Chroniques

par samuel moreau

Georg Friedrich Händel
Agrippina | Agrippine

1 DVD EuroArts (2005)
2054538
en 1985, au Rokokotheater Schwetzingen

C'est au cardinal Vincenzo Grimani, ambassadeur impérial au Vatican et futur vice-roi de Naples, que nous devons le livret d'Agrippina ainsi que les premières représentations de l'ouvrage, de 1709 à 1710, dans son théâtre familial. L'homme – un des plus puissants protecteurs deHändel – soutient les Habsbourg dans la guerre de succession espagnole et, de fait, n'hésite pas à faire une satire de la politique de Clément XI, lequel défend mollement le camp adverse. L'auteur s'appuie sur les manigances d'Agrippine rapportées par Tacite et Suétone, mais en prenant de grandes libertés avec des personnages dont, mis à part le serviteur Lesbo, l'existence est attestée historiquement. Loin des morts violentes et des leçons de morale religieuse de l'Antiquité, son livret se termine joyeusement, chacun ayant obtenu soit l'amour, soit le pouvoir. Cependant, l'harmonie est trompeuse, puisque l'Empereur se montre moins niais qu'il n'y paraît...

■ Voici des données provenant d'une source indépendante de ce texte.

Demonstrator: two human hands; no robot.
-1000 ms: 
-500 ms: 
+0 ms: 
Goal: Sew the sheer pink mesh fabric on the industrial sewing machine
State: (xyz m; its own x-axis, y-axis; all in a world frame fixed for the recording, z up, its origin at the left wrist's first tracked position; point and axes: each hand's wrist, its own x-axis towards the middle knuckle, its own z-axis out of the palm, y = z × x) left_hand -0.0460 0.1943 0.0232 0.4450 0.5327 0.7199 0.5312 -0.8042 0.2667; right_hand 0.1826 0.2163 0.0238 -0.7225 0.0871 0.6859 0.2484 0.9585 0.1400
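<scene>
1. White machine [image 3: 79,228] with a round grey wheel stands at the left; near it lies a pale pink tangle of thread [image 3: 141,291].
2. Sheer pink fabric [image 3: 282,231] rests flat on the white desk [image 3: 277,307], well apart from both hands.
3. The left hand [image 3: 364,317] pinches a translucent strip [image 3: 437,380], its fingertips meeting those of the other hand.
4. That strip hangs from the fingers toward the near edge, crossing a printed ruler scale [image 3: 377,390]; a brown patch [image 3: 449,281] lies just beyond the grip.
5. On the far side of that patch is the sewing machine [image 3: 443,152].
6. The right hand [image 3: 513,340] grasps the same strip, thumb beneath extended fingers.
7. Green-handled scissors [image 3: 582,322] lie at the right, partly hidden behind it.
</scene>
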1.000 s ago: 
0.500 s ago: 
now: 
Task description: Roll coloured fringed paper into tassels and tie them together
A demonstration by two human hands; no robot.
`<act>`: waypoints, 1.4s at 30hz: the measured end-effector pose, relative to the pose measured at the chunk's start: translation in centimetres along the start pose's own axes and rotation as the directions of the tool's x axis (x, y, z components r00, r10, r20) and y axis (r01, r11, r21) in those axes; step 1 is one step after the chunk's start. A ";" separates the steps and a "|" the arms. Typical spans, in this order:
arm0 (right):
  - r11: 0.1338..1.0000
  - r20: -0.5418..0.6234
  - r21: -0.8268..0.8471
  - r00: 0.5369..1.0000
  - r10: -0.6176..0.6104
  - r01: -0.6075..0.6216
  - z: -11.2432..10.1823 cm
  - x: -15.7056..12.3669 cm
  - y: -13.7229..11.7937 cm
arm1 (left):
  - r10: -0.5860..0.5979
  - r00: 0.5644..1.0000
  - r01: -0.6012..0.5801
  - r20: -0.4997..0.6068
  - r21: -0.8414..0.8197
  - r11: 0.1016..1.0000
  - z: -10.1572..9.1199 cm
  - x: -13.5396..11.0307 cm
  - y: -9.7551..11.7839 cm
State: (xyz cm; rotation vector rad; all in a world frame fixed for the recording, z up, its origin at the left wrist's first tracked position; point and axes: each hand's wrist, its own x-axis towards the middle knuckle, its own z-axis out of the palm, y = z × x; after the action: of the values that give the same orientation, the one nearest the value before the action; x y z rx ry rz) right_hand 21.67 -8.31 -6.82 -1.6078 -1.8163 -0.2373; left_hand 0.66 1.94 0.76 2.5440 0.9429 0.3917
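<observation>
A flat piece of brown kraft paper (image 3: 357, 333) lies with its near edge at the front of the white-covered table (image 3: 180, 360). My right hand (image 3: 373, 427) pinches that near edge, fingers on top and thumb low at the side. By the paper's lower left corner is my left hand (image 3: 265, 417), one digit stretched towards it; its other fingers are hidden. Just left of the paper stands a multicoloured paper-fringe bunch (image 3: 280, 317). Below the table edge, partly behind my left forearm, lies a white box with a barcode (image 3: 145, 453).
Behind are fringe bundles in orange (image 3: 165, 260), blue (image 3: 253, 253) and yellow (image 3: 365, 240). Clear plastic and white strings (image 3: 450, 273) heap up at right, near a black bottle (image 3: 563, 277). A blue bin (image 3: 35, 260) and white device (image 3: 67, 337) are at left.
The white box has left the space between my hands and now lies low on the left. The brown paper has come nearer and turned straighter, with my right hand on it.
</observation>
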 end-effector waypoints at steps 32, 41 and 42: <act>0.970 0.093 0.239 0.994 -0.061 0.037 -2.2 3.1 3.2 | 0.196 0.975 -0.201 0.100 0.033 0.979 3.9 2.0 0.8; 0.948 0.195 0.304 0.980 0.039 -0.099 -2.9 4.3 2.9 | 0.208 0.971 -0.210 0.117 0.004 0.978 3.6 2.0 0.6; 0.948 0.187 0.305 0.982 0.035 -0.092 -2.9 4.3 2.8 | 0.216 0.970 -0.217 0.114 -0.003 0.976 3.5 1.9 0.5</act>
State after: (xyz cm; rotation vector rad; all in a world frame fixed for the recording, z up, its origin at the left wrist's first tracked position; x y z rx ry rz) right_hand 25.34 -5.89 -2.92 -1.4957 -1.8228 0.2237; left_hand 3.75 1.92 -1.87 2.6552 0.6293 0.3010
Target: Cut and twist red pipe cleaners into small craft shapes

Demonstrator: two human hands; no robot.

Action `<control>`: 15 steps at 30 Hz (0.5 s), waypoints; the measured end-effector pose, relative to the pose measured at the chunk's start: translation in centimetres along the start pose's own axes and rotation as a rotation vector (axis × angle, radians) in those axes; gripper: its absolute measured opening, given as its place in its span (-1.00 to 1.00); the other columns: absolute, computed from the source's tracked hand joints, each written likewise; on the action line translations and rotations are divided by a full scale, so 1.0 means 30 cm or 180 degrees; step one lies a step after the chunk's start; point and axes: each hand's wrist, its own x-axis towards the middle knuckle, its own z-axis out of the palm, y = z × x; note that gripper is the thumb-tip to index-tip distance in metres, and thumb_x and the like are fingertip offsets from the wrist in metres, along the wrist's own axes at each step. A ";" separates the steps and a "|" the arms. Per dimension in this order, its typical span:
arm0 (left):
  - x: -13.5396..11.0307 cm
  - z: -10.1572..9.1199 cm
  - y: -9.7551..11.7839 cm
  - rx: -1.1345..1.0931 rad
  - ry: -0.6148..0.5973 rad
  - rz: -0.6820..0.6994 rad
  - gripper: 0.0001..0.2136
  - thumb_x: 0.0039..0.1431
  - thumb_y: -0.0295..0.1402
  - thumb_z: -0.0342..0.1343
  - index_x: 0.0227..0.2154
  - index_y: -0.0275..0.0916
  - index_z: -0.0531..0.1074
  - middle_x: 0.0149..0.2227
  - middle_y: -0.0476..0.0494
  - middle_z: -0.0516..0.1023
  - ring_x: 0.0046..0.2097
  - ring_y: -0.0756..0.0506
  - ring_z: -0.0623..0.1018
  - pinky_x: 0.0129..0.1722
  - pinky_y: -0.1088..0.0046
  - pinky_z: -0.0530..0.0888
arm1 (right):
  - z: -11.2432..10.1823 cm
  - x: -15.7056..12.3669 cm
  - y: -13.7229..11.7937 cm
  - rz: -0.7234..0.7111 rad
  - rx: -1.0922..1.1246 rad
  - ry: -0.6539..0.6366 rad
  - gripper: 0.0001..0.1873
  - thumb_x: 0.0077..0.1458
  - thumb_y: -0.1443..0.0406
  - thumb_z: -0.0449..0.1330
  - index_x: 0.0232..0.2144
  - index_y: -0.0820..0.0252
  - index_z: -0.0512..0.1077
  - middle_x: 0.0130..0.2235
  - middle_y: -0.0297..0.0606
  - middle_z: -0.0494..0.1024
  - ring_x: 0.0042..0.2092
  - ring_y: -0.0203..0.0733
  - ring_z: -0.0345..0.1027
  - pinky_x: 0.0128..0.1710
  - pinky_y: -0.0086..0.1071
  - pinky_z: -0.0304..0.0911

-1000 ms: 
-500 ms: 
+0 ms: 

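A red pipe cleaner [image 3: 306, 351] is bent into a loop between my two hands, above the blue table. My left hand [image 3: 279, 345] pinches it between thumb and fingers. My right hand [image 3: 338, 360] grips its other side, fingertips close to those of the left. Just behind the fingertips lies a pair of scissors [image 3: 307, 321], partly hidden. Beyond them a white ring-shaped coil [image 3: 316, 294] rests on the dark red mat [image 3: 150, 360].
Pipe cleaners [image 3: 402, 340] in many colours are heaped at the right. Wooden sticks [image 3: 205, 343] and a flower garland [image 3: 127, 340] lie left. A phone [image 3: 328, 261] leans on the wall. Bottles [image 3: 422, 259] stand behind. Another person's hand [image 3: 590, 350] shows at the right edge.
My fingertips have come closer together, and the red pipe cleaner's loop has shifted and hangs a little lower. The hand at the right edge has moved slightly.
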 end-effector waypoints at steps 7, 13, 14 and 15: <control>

Barbara Danielsincarne avec talent une nièce et épouse de Claude qui parvient à se servir sans cesse de faits en sa défaveur pour en faire le meilleur usage possible. Son œil pétille d'intelligence, son sourire éclot en un quart de seconde, et elle n'hésite pas – clin d'œil aux mœurs d'avant la chrétienté – à caresser Poppea, à embrasser son fils si c'est là un raccourci vers le but à atteindre. Outre l'impression qu'elle donne d'improviser, au fil des retournements de situation, des récitatifs précis et expressifs, le soprano possède un chant nuancé aux vocalises nourries. Son air Pensieri, voi mi tormentate nous émeut car la montre sensible à la souffrance (même si c'est la sienne). De même, son ennemie nous est montrée d'abord futile puis touchante, lorsqu'elle est au cœur d'une machination. Janice Hall, volubile et légère, chante avec facilité et style une Poppée attachante.

En revanche, la distribution masculine déçoit. Certes, en 1985 lors de cette captation soignée au Rokokotheater Schwetzingen, les grandes voix n'ont pas encore trouvé leurs marques dans le répertoire baroque, mais à ce point-là ! Günther von Kannen (Claude) manque de précision, de justesse et son impact est mou. Claudio Nicolai (Ottone), déjà un peu vieux pour un rôle d'amoureux naïf, déçoit par sa lourdeur, un grave très creux. Ulrich Hielscher (Pallante) hurle avec raideur. Eberhard Katz (Narciso), laborieux, savonne ses vocalises. Pour répondre à la belle mise en scène réaliste de Michael Hampe – on soulignera le soin apporté à faire passer les apartés –, le castrat laisse place au ténor : David Kuebler est donc Nerone. Le soliste possède un timbre aigre, manque d'égalité, de justesse, et s'il retrouve par moments de la tonicité, la vocalise est flottante. En vieux serviteur, Carlos Feller (Lesbo) s'avère vaillant.

À la tête des London Baroque Players, Arnold Östman livre une lecture élégante et tonique, à l'accentuation peu échevelée, qui manque parfois de folie pour répondre à une dramaturgie incontestablement bouffonne et badine.